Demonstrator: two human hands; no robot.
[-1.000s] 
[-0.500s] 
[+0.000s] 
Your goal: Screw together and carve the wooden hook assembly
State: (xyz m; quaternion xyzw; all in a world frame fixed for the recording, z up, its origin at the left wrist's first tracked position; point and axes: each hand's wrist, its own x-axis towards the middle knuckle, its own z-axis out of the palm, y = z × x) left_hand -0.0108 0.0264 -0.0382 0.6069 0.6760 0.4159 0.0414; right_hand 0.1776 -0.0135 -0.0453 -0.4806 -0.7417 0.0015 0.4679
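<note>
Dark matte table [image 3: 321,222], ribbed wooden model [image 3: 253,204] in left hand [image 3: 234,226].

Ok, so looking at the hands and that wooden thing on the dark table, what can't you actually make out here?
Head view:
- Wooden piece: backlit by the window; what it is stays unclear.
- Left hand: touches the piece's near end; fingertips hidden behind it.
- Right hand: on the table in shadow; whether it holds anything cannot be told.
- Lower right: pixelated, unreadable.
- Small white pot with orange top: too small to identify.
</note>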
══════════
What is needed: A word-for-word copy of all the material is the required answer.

Answer below:
Demonstrator: two human hands; no robot.
[-1.000s] 
[-0.500s] 
[+0.000s] 
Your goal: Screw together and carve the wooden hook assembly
State: (xyz m; quaternion xyzw; all in a world frame fixed for the recording, z up, its origin at the left wrist's first tracked position; point and axes: each hand's wrist, its own x-axis towards the middle knuckle, its own z-axis out of the palm, y = z × x) left_hand -0.0108 0.0264 -0.0382 0.6069 0.6760 0.4159 0.0414; right_hand 0.1776 -0.0135 -0.0453 -0.4806 -0.7417 0.0015 0.4679
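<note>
Dark matte table [image 3: 321,222], ribbed wooden model [image 3: 253,204] in left hand [image 3: 234,226].

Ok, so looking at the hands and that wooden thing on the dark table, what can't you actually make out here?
Head view:
- Wooden piece: backlit by the window; what it is stays unclear.
- Left hand: touches the piece's near end; fingertips hidden behind it.
- Right hand: on the table in shadow; whether it holds anything cannot be told.
- Lower right: pixelated, unreadable.
- Small white pot with orange top: too small to identify.
</note>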

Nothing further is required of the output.